# Problem to solve
Please restate the entire listing verbatim.

# Recorded information
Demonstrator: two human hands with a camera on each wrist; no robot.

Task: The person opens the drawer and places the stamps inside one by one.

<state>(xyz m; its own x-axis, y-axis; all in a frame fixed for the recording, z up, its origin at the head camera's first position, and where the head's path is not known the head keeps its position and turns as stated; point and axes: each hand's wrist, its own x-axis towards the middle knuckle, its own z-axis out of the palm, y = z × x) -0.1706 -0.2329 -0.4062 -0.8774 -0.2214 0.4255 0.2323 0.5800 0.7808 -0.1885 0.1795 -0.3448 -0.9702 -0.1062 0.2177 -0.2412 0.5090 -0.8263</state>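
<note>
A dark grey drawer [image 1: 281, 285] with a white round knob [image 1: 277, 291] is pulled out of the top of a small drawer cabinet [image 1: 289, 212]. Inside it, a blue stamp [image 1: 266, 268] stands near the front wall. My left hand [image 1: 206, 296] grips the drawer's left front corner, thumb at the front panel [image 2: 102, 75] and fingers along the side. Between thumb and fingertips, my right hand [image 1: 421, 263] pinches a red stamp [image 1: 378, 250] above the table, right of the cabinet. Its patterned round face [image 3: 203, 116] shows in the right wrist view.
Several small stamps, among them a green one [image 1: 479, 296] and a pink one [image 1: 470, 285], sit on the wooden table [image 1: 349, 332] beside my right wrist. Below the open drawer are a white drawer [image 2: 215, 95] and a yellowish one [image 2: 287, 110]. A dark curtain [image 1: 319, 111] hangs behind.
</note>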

# Your solution
Demonstrator: two human hands with a camera on each wrist; no robot.

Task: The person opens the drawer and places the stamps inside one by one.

<state>(xyz m; its own x-axis, y-axis; all in a frame fixed for the recording, z up, its origin at the head camera's first position, and where the head's path is not known the head keeps its position and turns as stated; point and axes: each hand's wrist, its own x-axis towards the middle knuckle, its own z-axis out of the palm, y = z × x) -0.1706 -0.2329 -0.4062 -0.8774 -0.2214 0.4255 0.2323 0.5800 0.7808 -0.1885 0.1795 -0.3448 -0.9702 -0.1062 0.2177 -0.2412 0.5090 -0.8263</state>
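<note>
A dark grey drawer [image 1: 281, 285] with a white round knob [image 1: 277, 291] is pulled out of the top of a small drawer cabinet [image 1: 289, 212]. Inside it, a blue stamp [image 1: 266, 268] stands near the front wall. My left hand [image 1: 206, 296] grips the drawer's left front corner, thumb at the front panel [image 2: 102, 75] and fingers along the side. Between thumb and fingertips, my right hand [image 1: 421, 263] pinches a red stamp [image 1: 378, 250] above the table, right of the cabinet. Its patterned round face [image 3: 203, 116] shows in the right wrist view.
Several small stamps, among them a green one [image 1: 479, 296] and a pink one [image 1: 470, 285], sit on the wooden table [image 1: 349, 332] beside my right wrist. Below the open drawer are a white drawer [image 2: 215, 95] and a yellowish one [image 2: 287, 110]. A dark curtain [image 1: 319, 111] hangs behind.
</note>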

What came before is the complete response.